Task description:
Look through the records below for the line with "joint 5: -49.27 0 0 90" and the line with "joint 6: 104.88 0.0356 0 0", then return those lines and all lines between, exactly.

Records from a collection:
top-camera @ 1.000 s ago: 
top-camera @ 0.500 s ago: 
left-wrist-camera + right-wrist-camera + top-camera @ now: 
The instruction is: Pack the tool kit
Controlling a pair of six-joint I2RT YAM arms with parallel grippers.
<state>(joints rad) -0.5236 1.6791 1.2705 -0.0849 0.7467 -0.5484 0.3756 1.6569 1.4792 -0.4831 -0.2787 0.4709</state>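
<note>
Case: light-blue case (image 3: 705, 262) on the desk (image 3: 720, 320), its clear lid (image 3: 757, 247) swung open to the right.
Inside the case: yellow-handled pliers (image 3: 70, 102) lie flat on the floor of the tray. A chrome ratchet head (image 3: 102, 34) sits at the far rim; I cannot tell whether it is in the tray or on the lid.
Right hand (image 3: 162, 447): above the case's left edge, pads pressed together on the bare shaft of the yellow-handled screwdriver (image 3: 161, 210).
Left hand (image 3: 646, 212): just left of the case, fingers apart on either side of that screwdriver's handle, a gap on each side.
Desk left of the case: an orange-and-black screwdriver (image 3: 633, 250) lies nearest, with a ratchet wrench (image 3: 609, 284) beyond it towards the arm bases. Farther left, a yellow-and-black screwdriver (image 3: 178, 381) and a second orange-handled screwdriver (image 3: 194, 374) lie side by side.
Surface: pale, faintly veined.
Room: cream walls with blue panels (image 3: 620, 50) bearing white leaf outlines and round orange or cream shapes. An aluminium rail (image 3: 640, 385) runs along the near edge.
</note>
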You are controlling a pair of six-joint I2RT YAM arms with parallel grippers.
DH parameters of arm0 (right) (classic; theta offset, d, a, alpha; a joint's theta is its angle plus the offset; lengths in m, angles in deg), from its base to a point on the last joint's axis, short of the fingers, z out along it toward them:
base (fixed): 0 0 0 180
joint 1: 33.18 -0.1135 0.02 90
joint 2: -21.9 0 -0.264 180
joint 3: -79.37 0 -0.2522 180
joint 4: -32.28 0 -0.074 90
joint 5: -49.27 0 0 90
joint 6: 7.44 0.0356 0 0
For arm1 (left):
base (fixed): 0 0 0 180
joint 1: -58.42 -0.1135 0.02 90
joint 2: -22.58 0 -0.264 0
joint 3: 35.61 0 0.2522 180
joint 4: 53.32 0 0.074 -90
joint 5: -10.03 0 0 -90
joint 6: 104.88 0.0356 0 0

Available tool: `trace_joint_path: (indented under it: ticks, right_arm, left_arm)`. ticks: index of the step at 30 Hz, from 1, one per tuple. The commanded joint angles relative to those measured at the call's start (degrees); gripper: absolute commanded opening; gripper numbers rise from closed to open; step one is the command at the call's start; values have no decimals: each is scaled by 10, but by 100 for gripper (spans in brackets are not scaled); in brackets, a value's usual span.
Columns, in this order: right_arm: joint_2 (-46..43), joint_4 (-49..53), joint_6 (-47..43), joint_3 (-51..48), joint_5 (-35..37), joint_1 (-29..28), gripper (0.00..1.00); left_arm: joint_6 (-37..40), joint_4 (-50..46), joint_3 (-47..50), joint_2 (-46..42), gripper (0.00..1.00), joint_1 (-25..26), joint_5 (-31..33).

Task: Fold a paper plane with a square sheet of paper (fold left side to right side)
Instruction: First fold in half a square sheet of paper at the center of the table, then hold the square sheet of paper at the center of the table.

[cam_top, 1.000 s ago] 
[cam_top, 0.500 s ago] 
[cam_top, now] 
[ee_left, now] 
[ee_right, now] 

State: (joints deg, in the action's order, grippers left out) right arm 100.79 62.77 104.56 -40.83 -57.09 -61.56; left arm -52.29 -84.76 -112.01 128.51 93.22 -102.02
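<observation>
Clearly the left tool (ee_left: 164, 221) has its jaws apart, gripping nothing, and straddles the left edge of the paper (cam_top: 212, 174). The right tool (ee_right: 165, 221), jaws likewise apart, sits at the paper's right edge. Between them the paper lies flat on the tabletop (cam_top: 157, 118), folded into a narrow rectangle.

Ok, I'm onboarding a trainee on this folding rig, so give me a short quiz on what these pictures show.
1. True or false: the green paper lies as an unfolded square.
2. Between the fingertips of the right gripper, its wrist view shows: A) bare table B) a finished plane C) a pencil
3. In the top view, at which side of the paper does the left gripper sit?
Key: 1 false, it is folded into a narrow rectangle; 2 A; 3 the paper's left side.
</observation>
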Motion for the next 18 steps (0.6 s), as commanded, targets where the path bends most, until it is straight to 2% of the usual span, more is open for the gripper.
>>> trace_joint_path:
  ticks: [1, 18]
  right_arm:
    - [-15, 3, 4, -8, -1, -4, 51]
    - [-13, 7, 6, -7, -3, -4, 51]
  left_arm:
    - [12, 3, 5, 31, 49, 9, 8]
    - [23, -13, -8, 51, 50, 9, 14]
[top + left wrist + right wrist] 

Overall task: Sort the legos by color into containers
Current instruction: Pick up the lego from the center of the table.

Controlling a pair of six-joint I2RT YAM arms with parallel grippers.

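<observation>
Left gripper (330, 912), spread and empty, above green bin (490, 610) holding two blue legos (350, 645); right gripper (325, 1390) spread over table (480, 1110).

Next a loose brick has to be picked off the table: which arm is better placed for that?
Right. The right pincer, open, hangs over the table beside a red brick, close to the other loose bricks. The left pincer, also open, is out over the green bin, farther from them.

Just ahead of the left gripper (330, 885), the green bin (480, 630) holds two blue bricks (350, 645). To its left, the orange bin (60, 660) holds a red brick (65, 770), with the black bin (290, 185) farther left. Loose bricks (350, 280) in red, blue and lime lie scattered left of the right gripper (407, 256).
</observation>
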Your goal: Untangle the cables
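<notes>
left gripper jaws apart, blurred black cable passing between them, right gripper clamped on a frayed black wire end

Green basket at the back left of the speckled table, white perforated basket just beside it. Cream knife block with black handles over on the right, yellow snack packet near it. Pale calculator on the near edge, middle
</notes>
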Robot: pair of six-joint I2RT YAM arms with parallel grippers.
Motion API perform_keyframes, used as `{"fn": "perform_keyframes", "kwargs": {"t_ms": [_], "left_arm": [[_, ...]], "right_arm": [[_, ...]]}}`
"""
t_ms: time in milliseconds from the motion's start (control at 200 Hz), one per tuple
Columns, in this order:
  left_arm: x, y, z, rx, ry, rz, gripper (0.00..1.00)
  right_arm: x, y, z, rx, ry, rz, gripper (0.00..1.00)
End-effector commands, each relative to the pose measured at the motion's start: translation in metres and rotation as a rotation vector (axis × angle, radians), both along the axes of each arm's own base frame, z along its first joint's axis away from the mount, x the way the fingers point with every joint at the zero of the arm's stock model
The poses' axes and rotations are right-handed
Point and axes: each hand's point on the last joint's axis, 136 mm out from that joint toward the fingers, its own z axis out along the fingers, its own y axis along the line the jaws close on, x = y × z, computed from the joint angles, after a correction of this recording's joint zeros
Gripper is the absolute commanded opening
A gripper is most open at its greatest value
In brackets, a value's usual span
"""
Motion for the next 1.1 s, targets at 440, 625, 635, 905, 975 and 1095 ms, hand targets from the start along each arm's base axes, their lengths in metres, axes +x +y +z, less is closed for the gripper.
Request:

Solution to the exercise:
joint 5: -49.27 0 0 90
joint 6: 7.44 0.0356 0 0
For arm1 (left):
base (fixed): 0 0 0 180
joint 1: -58.42 -0.1135 0.02 90
joint 2: -22.58 0 -0.264 0
joint 3: 35.61 0 0.2522 180
joint 4: 53.32 0 0.074 -90
joint 5: -10.03 0 0 -90
joint 6: 104.88 0.0356 0 0

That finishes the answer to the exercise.